# WHAT THE TASK ASKS
In the material below, find each line holding the string "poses" and copy it.

# SOURCE MATERIAL

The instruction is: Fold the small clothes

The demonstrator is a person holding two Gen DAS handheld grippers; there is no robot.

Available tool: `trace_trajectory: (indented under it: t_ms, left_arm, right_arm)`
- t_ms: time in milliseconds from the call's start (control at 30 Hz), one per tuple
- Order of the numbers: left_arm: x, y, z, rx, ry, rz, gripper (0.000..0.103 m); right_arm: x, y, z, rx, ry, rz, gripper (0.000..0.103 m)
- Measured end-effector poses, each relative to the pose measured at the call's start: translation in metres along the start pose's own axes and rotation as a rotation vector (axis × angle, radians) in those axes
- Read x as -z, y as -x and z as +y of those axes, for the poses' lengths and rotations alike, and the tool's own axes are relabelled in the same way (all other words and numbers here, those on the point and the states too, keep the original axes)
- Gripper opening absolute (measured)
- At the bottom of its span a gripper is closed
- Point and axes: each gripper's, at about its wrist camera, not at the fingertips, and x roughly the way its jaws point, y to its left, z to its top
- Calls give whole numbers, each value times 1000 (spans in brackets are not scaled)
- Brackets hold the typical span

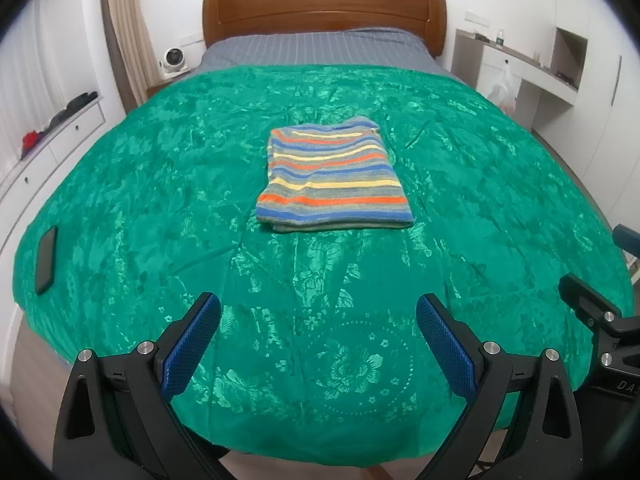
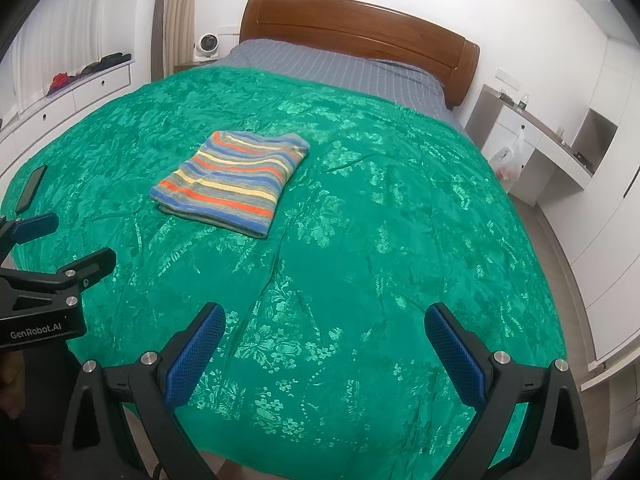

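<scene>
A striped garment (image 1: 334, 174) in blue, orange, yellow and grey lies folded into a neat rectangle on the green bedspread (image 1: 160, 184), near the middle of the bed. It also shows in the right wrist view (image 2: 236, 178). My left gripper (image 1: 318, 312) is open and empty, held above the near edge of the bed, well short of the garment. My right gripper (image 2: 324, 322) is open and empty too, to the right of the left one. The left gripper shows at the left edge of the right wrist view (image 2: 68, 240).
A black phone (image 1: 46, 260) lies on the bedspread at the left edge. A wooden headboard (image 1: 324, 8) stands at the far end. White drawers (image 1: 52, 140) line the left wall, a white desk (image 1: 520, 68) and cupboards the right.
</scene>
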Motion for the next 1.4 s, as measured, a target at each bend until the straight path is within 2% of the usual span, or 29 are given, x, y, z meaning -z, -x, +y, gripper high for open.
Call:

# RESPONSE
- Measured end-effector poses, each relative to the pose measured at the call's start: translation in metres along the start pose's own axes and rotation as a rotation vector (axis × angle, radians) in those axes
- Read x as -z, y as -x and z as +y of those axes, for the poses' lengths and rotations alike, and the tool's own axes are relabelled in the same way (all other words and numbers here, those on the point and the states too, keep the original axes)

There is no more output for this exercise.